Герасим стоял, опустив голову, глядя на воспаленные, в складках усталой бугристой кожи веки Элэл; ждал, когда он откроет глаза; готовился встретить его взгляд.

Белый лоб Элэл…

Испарина…

«Сядьте, Герасим, прошу вас… Еще немного… последнее. Но это важно… тоже важно для меня. Так нам и не удалось познакомиться поближе… тогда, помните, нас прервали… не дали вам рассказать».

Предчувствовал ли Герасим, что за этим последует?

Тогда, в первый день, среди многих других вопросов — этот он принял как вежливый интерес…

Элэл открыл глаза.

«Расскажите, пожалуйста, о себе… откуда вы?..»

* * *

Вот и за последним дверь закрылась. Все. Кудрявцев вздохнул. Он остался один. Конец! Обошлось.

Да и что могли они поставить ему в вину? Еще когда Савчук посулил приглашение на секцию, — Кудрявцев знал это. Что они могли ему возразить, что сказать?

Савчук надеялся на избиение! Совсем уже потерял чувство реальности… В конце концов, обсуждению придали обычный гладкий академический ход. Единственное, что смогли они, — записали, что для получения окончательных выводов требуется совершенствование методик; банальная, безобидная формулировка. К тому же из нее вытекало само собой следствие, которого они, разумеется, не сумели избежать. И — рекомендовали продолжить исследования. Еще одна академическая формулировка. А что они еще могли? И что, собственно, ему еще надо, что еще ему надо от них, кроме рекомендации продолжать исследования?..

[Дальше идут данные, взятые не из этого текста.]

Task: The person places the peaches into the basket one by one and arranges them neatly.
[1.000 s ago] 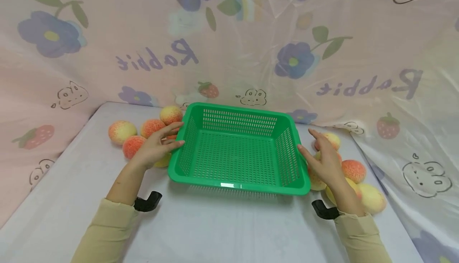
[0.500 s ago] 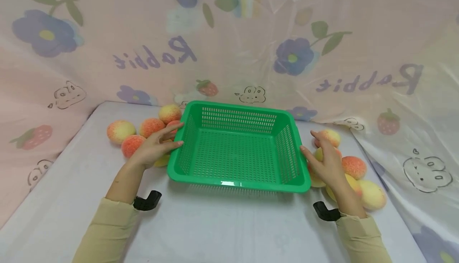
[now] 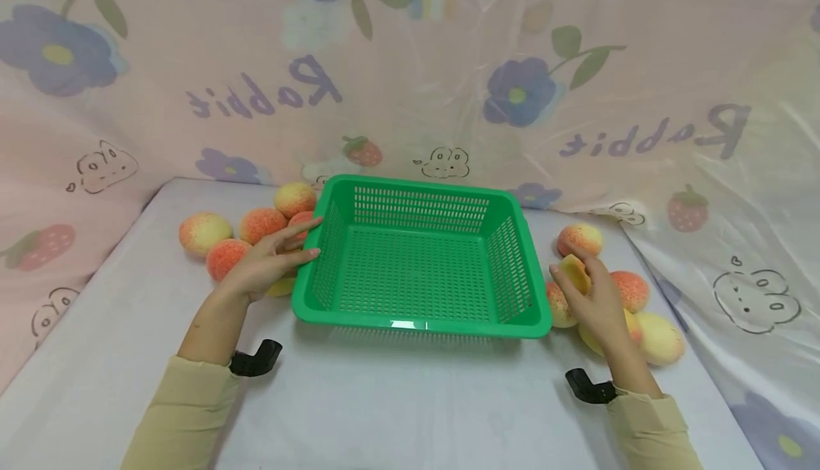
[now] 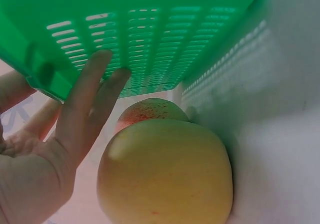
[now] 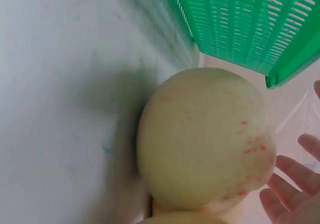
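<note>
A green plastic basket (image 3: 423, 326) with slotted walls sits mid-table. My left hand (image 3: 259, 267) holds its left side: thumb and index finger lie on the rim, and other fingers (image 4: 82, 101) reach underneath against the outer wall. Below that hand are a yellow peach (image 4: 165, 174) and a redder peach (image 4: 152, 108). On the right, my right hand (image 3: 598, 303) hovers over several peaches, fingers spread. A yellowish peach (image 3: 574, 274) shows between its thumb and fingers. In the right wrist view, the fingertips are near a large pale peach (image 5: 200, 139).
More peaches lie left of the basket, among them a yellow-red peach (image 3: 205, 233) and a red peach (image 3: 227, 260). At the right edge of the white table (image 3: 410, 406) are a red peach (image 3: 631, 290) and a yellow peach (image 3: 661, 340). A printed curtain (image 3: 410, 78) hangs close behind.
My right hand has moved away from the basket's right rim to over the right-hand peaches, and its fingers have come down around one. My left hand stays at the rim. The head view has shifted slightly.
</note>
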The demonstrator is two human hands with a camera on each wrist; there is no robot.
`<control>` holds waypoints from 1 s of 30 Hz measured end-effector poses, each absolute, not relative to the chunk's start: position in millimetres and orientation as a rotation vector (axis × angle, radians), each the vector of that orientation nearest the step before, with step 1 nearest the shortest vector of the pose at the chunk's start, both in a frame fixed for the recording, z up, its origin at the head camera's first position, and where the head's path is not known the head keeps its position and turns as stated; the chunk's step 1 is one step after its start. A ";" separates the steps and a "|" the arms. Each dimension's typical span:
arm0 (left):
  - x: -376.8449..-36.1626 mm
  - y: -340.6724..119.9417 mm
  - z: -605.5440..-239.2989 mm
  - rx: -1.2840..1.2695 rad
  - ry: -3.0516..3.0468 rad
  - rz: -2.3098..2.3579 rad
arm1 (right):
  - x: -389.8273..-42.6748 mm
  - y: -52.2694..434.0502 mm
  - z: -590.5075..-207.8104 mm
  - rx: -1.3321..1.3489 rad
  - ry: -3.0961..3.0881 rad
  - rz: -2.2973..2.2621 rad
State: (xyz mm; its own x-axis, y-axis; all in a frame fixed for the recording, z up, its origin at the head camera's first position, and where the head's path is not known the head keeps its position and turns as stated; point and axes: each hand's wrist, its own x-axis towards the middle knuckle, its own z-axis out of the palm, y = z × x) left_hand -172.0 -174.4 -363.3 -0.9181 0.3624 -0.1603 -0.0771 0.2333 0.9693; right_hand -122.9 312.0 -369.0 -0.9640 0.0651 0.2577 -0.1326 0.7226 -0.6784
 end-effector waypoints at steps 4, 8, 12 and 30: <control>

Вот он стоит, Кудрявцев, один, перед обращенными к нему пустыми стульями, стоит перед ними, хотя они уже пусты и это лишь только стулья, все ушли, уже и за последним закрылась дверь, и он остался один, и вот конец, все обошлось.

Руки его в воздухе; потом берут со стола и мнут бумаги — текст его доклада. Затем он бросает доклад и начинает торопливо снимать с доски таблицы и диаграммы.

Он спешит всегда; в молодости Кудрявцевым руководил страх перед тем, как далеко еще до вершины, позже его сменил страх перед тем, как мало осталось времени. Торопясь вверх по лестнице, Кудрявцев был сосредоточен на единственном — на хроническом несоответствии замыслов и достигнутого. Проявлялось это в отношении и к коллегам, и к работе: коллеги раздражали Кудрявцева, примиряло его с ними только ожидание, что придет его час и все будут посрамлены; а темы исследований та же причина вынуждала его выбирать не такие, что могли его интересовать, а те, где успех казался более значительным для него, верным и достаточно близким.